Try it:
Reproduce the listing word for word. Skip any image.

Source material:
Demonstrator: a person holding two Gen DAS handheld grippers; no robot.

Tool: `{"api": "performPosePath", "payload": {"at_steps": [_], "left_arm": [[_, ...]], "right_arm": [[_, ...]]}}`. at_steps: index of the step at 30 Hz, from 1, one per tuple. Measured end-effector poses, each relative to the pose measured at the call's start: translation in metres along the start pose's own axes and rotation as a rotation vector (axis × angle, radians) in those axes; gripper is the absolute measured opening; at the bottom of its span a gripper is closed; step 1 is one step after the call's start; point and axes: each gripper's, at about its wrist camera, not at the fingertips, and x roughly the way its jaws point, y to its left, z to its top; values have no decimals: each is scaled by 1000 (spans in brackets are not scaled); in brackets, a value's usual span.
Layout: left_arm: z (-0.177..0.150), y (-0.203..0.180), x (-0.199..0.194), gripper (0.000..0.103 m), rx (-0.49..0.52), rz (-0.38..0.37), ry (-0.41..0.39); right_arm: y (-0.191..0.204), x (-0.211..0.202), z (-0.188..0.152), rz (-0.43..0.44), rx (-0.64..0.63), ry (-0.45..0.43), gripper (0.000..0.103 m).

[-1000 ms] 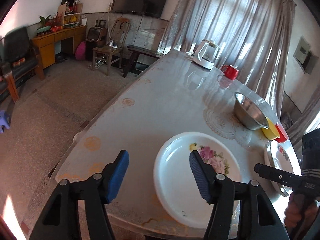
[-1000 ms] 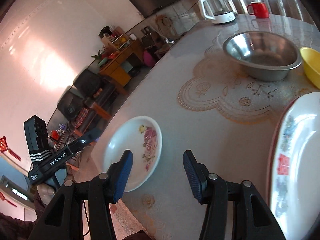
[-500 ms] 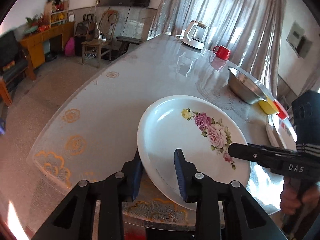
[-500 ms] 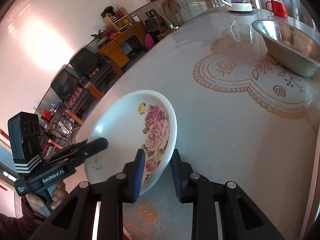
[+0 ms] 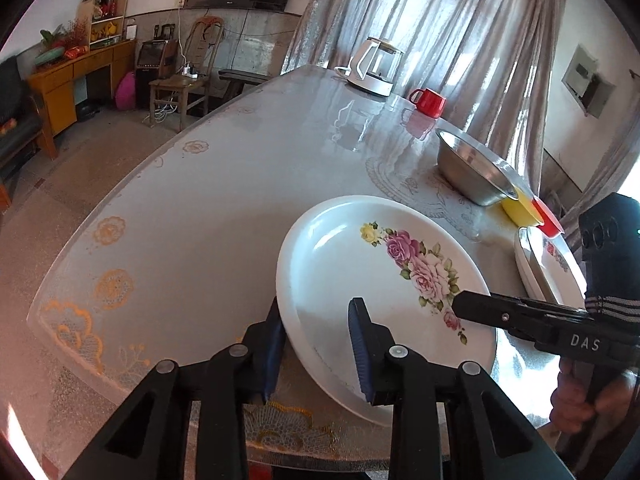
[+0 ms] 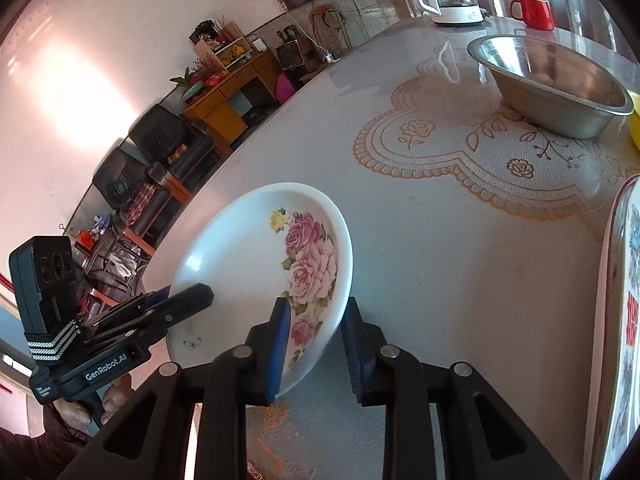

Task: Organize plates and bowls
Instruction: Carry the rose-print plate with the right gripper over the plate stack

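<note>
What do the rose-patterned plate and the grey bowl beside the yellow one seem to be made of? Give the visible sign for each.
Rose-patterned plate: probably glazed ceramic or melamine; glossy white surface with window highlights and a printed flower decal.
Grey bowl: looks like stainless steel; brushed silvery walls, thin rolled rim, dull reflections.

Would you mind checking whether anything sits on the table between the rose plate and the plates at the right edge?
Nothing visible does: the table is bare between the rose plate and the plates.

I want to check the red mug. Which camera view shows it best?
The right wrist view: the red mug appears large there, with handle and body clear. The left wrist view shows the mug whole too, but smaller, beside the kettle.
</note>
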Motion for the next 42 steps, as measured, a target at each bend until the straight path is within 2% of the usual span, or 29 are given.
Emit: {"api": "performPosePath", "payload": {"at_steps": [6,11,24,35,42], "left_arm": [[3,-3,4,31,29,32,-15],[0,-5,0,31,19,1,-11],[8,-18,-20,31,35,-51,-59],[24,-52,-23,31,94,-96,-83],[36,-90,-23,31,166,-164,-97]], "right_arm": [[2,-2,-2,2,-9,-14,27],[7,-5,-5,-34,-22,-27,28],[1,-26,-8,-23,20,-66,28],[-12,-61,-15,-34,69,-141,28],[-30,-96,-22,-64,124,-210,28]]}}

Your solution:
Demonstrator: a person holding two Gen DAS handheld grippers; no robot.

Tool: `{"api": "performPosePath", "payload": {"at_steps": [_], "left_arm": [[_, ...]], "right_arm": [[_, ...]]}}`. at_steps: index of the step at 30 Hz, from 1, one per tuple. Measured end-effector poses, each relative to the pose measured at the call's start: translation in metres along the start pose's own axes and rotation as a rotation vector (axis × angle, radians) in those axes; gripper is the absolute measured opening; at the bottom of its span a gripper is closed; step 1 is one step after the call's start; point and axes: each gripper's, at about its wrist camera, not at the fingertips, and x roughly the way its jaws point, y to its left, z to its top; values have no decimals: each is scaled by 1000 (spans in brackets are not scaled); in brackets, a value's usual span.
Layout: left_arm: z (-0.177..0.150), y (-0.203..0.180), x (-0.199..0.194), gripper (0.000..0.103 m), rx (-0.49..0.52), rz (-0.38..0.37), ry (-0.41..0.39); right_arm: y (-0.191..0.204), x (-0.211..0.202), z (-0.188..0.152), rz (-0.43..0.44), rx (-0.64..0.63), ry (-0.45..0.43), gripper (0.000..0.103 m).

[-1000 ms] 
[-1000 ms] 
[-500 ms] 
[-500 ms] 
[+0 ms] 
[+0 ms] 

Task: Organize plates and bowls
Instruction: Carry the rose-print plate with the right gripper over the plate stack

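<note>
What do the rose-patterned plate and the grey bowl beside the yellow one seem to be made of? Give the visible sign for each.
Rose-patterned plate: probably glazed ceramic or melamine; glossy white surface with window highlights and a printed flower decal.
Grey bowl: looks like stainless steel; brushed silvery walls, thin rolled rim, dull reflections.

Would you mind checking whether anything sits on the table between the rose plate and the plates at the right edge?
Nothing visible does: the table is bare between the rose plate and the plates.

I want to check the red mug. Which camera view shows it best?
The right wrist view: the red mug appears large there, with handle and body clear. The left wrist view shows the mug whole too, but smaller, beside the kettle.
</note>
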Motion for the next 42 steps, as measured, a target at each bend until the straight path is within 2% of the usual span, or 29 are given.
Emit: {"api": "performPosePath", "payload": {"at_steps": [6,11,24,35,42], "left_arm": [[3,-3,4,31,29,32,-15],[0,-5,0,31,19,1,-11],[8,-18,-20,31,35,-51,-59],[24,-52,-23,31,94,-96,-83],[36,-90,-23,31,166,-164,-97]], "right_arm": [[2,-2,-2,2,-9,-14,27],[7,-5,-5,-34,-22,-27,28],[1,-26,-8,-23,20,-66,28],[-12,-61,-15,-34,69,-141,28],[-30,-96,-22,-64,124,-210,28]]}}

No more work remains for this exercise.